Task goal:
Each line from the one containing "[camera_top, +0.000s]" to the end of the entries is to be repeated exactly, and no other line.

Dataset records:
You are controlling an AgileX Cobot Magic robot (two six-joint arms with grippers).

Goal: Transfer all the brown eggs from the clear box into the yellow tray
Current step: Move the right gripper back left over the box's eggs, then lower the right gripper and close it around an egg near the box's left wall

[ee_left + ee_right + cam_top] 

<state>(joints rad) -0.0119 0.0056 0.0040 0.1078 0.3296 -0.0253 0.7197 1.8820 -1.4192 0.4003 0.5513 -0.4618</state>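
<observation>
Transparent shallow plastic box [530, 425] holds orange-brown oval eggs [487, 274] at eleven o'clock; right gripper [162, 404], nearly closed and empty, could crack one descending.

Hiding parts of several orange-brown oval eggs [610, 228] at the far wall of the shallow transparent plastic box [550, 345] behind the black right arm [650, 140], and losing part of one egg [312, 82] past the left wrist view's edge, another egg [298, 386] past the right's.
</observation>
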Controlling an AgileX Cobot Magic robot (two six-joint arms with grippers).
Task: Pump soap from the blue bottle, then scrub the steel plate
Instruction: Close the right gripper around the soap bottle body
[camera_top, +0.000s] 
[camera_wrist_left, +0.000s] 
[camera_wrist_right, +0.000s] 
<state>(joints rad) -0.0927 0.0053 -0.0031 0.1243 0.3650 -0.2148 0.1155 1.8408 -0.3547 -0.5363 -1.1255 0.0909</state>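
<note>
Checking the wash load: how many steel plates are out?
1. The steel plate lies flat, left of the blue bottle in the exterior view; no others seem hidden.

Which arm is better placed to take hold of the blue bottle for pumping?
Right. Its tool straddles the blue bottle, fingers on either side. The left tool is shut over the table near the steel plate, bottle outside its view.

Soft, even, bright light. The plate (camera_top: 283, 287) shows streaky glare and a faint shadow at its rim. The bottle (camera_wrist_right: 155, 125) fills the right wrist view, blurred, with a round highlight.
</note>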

Answer to the problem:
[camera_top, +0.000s] 
[camera_wrist_left, +0.000s] 
[camera_wrist_right, +0.000s] 
<state>(joints rad) -0.0927 0.0053 -0.0031 0.1243 0.3650 -0.2148 0.1155 1.8408 -0.3547 -0.5363 -1.1255 0.0909</state>
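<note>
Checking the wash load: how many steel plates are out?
1. The steel plate lies flat, left of the blue bottle in the exterior view; no others seem hidden.

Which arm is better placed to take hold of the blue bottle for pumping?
Right. Its tool straddles the blue bottle, fingers on either side. The left tool is shut over the table near the steel plate, bottle outside its view.

Soft, even, bright light. The plate (camera_top: 283, 287) shows streaky glare and a faint shadow at its rim. The bottle (camera_wrist_right: 155, 125) fills the right wrist view, blurred, with a round highlight.
</note>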

For this exercise, nothing further remains.